■ **ASSIGNED TASK**
The expected output is each line in the data below that includes the string "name".
____
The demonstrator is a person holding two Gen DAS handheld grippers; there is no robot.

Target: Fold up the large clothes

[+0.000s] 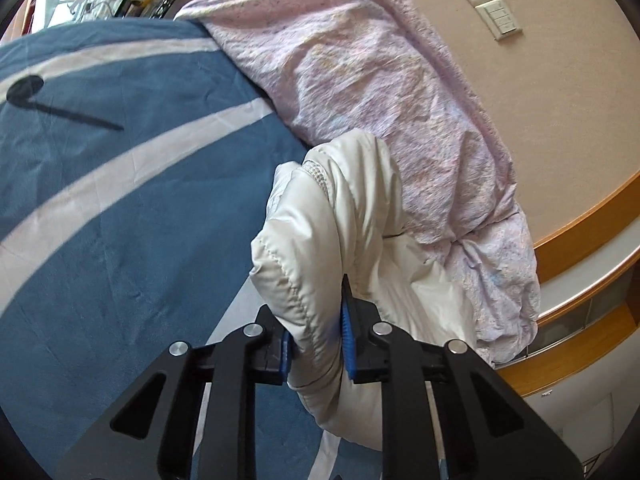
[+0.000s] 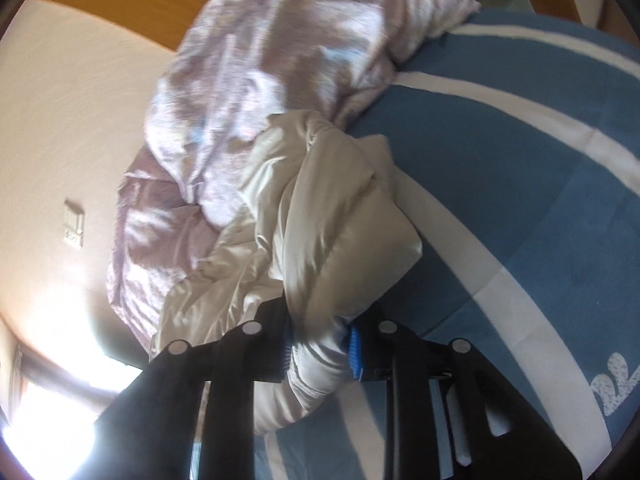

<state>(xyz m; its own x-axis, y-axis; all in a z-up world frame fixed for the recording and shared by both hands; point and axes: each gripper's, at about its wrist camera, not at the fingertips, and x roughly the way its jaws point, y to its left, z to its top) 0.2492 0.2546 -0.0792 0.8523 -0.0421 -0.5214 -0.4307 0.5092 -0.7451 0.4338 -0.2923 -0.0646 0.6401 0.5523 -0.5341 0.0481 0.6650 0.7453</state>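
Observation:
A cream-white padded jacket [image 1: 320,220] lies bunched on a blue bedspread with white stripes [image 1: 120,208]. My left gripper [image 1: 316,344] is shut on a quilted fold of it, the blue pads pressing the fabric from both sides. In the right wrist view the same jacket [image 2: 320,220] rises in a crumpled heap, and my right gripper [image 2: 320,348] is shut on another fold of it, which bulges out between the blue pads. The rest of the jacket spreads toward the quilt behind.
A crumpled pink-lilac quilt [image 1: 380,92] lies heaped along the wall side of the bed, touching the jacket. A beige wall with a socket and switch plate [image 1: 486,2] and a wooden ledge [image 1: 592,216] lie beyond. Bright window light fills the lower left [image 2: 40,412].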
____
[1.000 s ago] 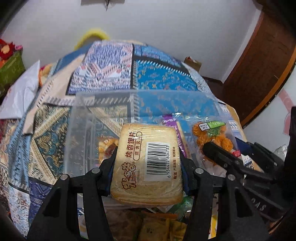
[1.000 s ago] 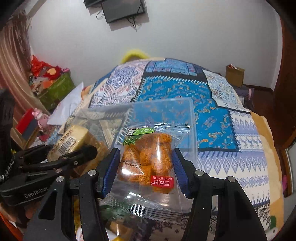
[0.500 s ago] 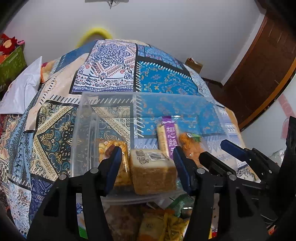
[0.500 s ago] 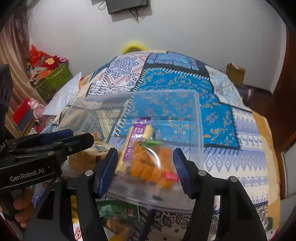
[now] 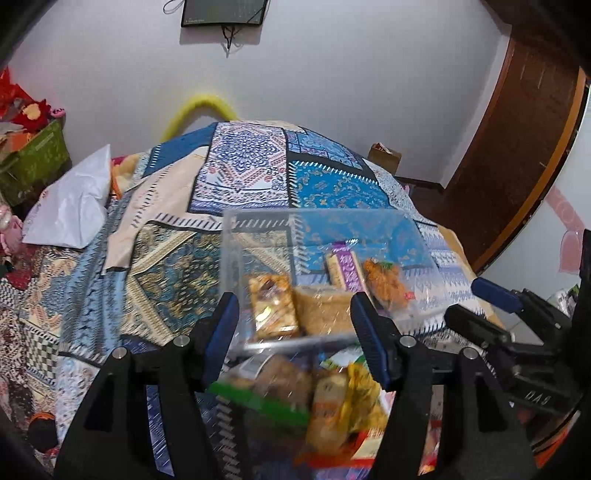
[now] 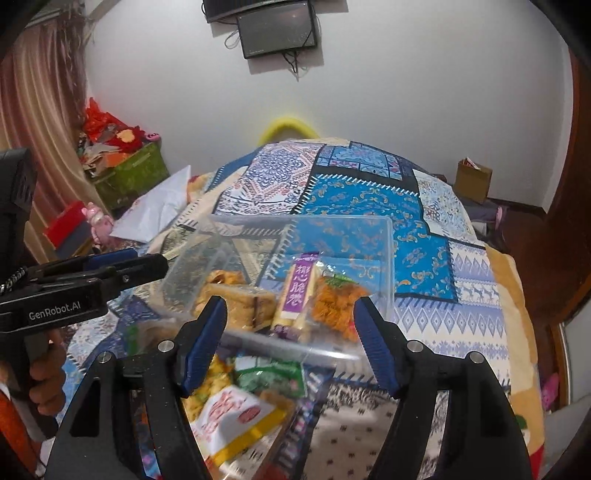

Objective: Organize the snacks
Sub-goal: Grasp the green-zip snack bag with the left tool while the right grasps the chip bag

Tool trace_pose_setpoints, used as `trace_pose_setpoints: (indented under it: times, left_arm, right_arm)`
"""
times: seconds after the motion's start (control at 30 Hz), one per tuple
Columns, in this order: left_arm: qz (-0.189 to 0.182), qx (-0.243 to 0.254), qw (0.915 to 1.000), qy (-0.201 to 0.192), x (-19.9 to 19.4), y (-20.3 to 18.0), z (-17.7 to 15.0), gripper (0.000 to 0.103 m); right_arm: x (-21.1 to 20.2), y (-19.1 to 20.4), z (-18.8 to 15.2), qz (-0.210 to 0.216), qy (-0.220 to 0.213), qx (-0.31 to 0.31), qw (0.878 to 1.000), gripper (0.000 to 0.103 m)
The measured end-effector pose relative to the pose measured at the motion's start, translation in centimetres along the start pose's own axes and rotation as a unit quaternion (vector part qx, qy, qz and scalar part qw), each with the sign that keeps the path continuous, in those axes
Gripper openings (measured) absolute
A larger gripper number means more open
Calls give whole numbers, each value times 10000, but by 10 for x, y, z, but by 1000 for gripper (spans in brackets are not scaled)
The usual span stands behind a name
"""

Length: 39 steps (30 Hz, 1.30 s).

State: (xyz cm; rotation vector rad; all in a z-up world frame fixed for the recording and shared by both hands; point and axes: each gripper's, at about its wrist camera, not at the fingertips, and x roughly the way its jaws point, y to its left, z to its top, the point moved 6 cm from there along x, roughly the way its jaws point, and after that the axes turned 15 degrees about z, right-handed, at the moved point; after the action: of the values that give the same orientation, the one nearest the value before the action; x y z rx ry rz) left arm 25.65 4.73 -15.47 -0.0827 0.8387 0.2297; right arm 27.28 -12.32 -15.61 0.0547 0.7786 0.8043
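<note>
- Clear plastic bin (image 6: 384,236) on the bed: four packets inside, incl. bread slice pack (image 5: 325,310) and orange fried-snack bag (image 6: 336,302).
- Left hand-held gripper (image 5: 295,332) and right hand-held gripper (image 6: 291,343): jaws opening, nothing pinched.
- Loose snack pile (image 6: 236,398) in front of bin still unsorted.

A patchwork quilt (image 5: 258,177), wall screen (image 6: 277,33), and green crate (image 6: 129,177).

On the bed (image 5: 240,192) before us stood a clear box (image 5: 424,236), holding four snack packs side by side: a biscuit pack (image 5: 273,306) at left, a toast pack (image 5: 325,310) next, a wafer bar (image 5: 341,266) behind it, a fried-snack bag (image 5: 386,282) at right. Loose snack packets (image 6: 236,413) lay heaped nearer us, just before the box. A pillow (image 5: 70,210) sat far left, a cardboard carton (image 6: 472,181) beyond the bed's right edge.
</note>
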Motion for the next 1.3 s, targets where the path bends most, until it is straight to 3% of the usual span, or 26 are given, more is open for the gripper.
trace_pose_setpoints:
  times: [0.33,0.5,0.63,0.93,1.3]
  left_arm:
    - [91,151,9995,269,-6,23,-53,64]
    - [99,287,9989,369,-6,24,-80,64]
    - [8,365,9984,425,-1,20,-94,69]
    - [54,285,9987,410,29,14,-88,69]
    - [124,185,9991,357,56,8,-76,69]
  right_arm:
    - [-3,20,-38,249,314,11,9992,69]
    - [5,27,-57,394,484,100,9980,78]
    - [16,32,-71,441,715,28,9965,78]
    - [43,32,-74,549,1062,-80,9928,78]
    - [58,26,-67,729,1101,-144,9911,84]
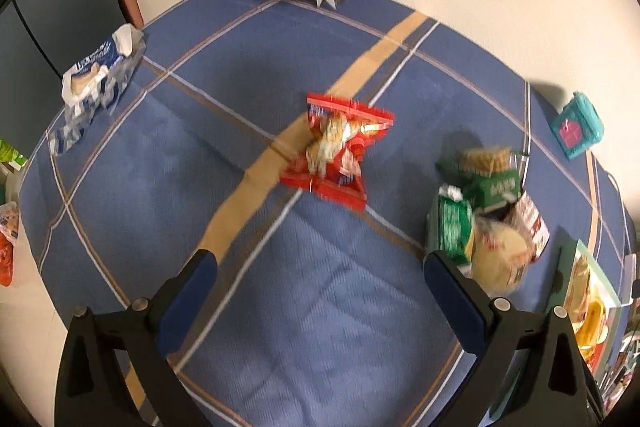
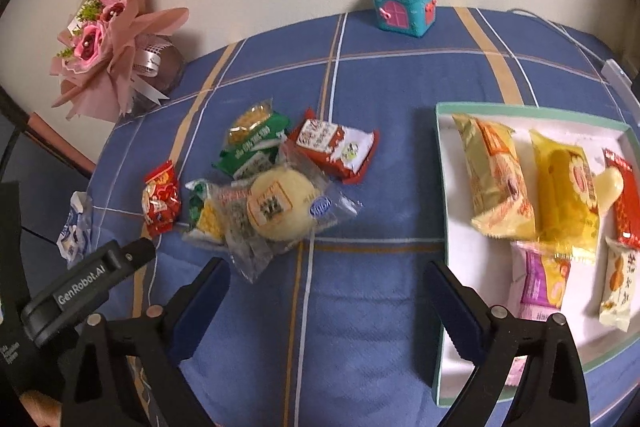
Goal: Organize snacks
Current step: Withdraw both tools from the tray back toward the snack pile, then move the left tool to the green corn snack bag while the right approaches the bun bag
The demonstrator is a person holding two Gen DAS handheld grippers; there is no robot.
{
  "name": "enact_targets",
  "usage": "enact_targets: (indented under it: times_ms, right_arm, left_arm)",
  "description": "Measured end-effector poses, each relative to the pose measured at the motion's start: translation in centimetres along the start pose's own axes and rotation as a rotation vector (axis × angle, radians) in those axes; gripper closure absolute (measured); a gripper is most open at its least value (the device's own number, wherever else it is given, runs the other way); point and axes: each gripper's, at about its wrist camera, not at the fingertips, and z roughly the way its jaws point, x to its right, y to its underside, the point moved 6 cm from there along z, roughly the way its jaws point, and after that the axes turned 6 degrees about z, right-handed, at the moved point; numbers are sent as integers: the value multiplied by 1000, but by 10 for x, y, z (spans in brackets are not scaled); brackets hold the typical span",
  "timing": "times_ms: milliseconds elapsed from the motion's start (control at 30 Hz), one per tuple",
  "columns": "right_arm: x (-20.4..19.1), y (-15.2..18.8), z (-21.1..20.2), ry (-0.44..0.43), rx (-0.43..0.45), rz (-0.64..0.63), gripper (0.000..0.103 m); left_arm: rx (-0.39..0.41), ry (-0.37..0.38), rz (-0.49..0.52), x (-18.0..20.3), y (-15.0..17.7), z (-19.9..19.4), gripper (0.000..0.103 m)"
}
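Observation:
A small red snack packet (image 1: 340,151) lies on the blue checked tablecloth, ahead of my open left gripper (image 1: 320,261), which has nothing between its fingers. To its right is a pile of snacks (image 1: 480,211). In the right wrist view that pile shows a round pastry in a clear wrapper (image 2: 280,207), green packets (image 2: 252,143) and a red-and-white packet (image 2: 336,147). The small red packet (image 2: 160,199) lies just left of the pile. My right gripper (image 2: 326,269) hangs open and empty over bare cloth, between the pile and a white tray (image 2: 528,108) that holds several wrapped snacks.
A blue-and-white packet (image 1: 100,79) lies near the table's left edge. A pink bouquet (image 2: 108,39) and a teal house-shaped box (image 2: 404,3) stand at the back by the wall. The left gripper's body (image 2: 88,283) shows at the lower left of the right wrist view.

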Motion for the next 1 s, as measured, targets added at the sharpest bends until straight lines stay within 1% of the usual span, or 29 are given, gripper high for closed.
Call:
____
■ **RESULT OF THIS TASK**
The usual span stands behind a name
  "name": "enact_targets",

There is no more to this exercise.